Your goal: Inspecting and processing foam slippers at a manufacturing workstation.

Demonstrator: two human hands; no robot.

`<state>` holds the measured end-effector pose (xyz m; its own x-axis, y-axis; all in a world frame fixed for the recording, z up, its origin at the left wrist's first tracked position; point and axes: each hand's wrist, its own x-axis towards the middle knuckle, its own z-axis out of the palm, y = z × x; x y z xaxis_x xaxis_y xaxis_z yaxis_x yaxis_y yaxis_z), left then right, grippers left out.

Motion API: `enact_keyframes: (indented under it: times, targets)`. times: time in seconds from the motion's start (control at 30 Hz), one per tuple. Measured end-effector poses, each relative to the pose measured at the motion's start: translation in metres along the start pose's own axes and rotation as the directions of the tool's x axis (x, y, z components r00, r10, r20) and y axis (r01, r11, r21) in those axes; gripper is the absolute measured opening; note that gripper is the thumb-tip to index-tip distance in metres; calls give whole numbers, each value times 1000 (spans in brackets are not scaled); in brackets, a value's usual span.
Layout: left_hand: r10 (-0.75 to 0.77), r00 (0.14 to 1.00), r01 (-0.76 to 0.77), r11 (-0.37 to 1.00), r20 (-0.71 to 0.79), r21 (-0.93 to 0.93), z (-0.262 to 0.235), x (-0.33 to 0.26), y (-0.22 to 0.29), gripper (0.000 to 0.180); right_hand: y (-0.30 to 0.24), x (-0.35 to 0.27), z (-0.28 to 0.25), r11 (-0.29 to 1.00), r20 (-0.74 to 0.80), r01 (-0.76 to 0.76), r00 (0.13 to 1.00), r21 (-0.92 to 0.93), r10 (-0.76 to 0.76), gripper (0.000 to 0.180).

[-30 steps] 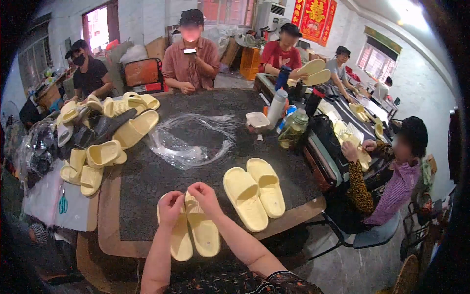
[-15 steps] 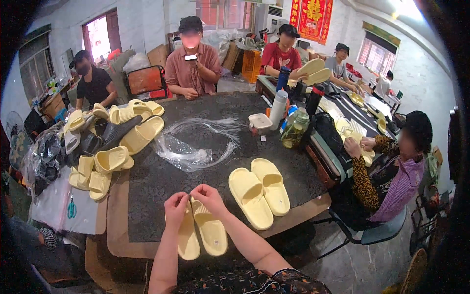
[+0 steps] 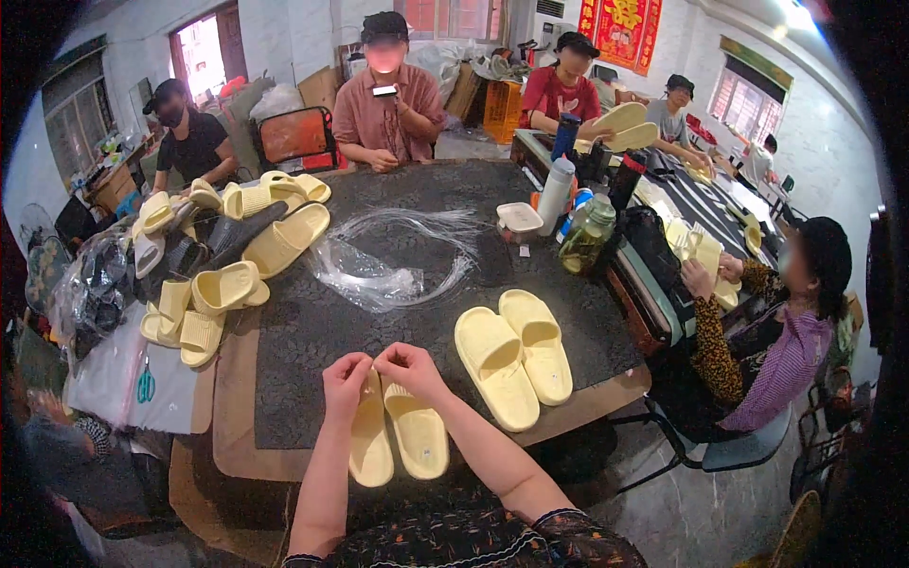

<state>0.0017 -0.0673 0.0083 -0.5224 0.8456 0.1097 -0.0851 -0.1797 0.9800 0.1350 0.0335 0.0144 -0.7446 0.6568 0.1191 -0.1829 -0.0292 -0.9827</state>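
Note:
A pair of pale yellow slide slippers (image 3: pixel 419 440) lies on the dark table mat directly below my hands, toes pointing away from me. My left hand (image 3: pixel 345 382) is closed in a pinch over the left slipper's strap. Close beside it, my right hand (image 3: pixel 413 371) pinches too, the fingertips of both nearly meeting. Whatever is between the fingers is too small to make out. To the right sits a second pair of yellow slippers (image 3: pixel 497 369), side by side. Beyond my hands lies a loop of thin clear plastic strands (image 3: pixel 456 225) with a clear bag (image 3: pixel 369 282) around part of it.
Several more yellow slippers (image 3: pixel 227 287) are heaped at the left, near teal-handled scissors (image 3: pixel 146 382). A lidded tub (image 3: pixel 519 220), a white bottle (image 3: pixel 556 194) and a glass jar (image 3: pixel 587 237) stand at the back right. Several people sit or stand around, one handling slippers at the right.
The whole view has shifted slightly, so the table appears a little higher and further right. Both hands remain pinched close together above the same slippers.

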Motion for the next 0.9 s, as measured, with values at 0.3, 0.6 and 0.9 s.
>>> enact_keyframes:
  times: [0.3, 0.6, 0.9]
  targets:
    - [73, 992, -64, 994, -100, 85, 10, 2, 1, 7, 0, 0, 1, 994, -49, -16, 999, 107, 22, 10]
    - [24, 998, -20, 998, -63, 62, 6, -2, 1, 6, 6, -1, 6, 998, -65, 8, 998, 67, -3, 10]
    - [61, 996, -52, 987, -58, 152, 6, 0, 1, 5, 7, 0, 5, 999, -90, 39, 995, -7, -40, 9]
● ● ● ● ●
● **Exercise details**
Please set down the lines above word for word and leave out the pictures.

● **Response area**
Your goal: Inspecting and processing foam slippers at a manufacturing workstation.

Demonstrator: two human hands; no robot.

`<state>` holds the measured end-effector pose (xyz m; its own x-axis, y-axis; all in a world frame fixed for the recording, z up, its origin at the left wrist's first tracked position; point and axes: each hand's wrist, its own x-axis towards the middle knuckle, its own z-axis out of the palm, y = z × x; x y z xaxis_x xaxis_y xaxis_z yaxis_x yaxis_y yaxis_z), left then right, grippers left out.

Motion API: `enact_keyframes: (indented under it: times, targets)`. times: time in seconds from the motion's start (control at 30 Hz), one per tuple. Measured end-effector poses, each relative to the pose measured at the motion's start: translation in metres along the start pose's own axes and rotation as the directions of the tool's x axis (x, y, z components r00, r10, r20) and y axis (r01, r11, r21) in those axes; gripper is the absolute measured opening; note that gripper is the thumb-tip to index-tip distance in metres; calls give whole numbers, each value times 1000 (spans in brackets are not scaled); in brackets, a value's usual span.
Layout: left_hand: r10 (-0.75 to 0.77), r00 (0.14 to 1.00), r01 (-0.76 to 0.77), r11 (-0.37 to 1.00), r20 (-0.71 to 0.79), r21 (-0.93 to 0.93), z (-0.262 to 0.235), x (-0.33 to 0.26), y (-0.22 to 0.29), gripper (0.000 to 0.180); right_hand: y (-0.30 to 0.24), x (-0.35 to 0.27), z (-0.28 to 0.25), r11 (-0.29 to 1.00), r20 (-0.74 to 0.80), r01 (-0.76 to 0.76), r00 (0.13 to 1.00), r21 (-0.92 to 0.93), r10 (-0.76 to 0.76), gripper (0.000 to 0.180).

[-30 steps] 
[-15 steps] 
[+0 steps] 

<state>0.0017 -0.0673 0.0083 -0.5224 0.8456 0.1097 -0.0851 -0.1797 0.9800 0.1350 0.0335 0.0144 -0.7446 0.6568 0.1191 -0.1829 -0.0292 -0.9827</state>
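Note:
A pair of pale yellow slide slippers (image 3: pixel 419 440) lies on the dark table mat directly below my hands, toes pointing away from me. My left hand (image 3: pixel 345 382) is closed in a pinch over the left slipper's strap. Close beside it, my right hand (image 3: pixel 413 371) pinches too, the fingertips of both nearly meeting. Whatever is between the fingers is too small to make out. To the right sits a second pair of yellow slippers (image 3: pixel 497 369), side by side. Beyond my hands lies a loop of thin clear plastic strands (image 3: pixel 456 225) with a clear bag (image 3: pixel 369 282) around part of it.
Several more yellow slippers (image 3: pixel 227 287) are heaped at the left, near teal-handled scissors (image 3: pixel 146 382). A lidded tub (image 3: pixel 519 220), a white bottle (image 3: pixel 556 194) and a glass jar (image 3: pixel 587 237) stand at the back right. Several people sit or stand around, one handling slippers at the right.
The whole view has shifted slightly, so the table appears a little higher and further right. Both hands remain pinched close together above the same slippers.
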
Motion for the next 0.9 s, as measured, with values at 0.3, 0.6 and 0.9 s.
>>> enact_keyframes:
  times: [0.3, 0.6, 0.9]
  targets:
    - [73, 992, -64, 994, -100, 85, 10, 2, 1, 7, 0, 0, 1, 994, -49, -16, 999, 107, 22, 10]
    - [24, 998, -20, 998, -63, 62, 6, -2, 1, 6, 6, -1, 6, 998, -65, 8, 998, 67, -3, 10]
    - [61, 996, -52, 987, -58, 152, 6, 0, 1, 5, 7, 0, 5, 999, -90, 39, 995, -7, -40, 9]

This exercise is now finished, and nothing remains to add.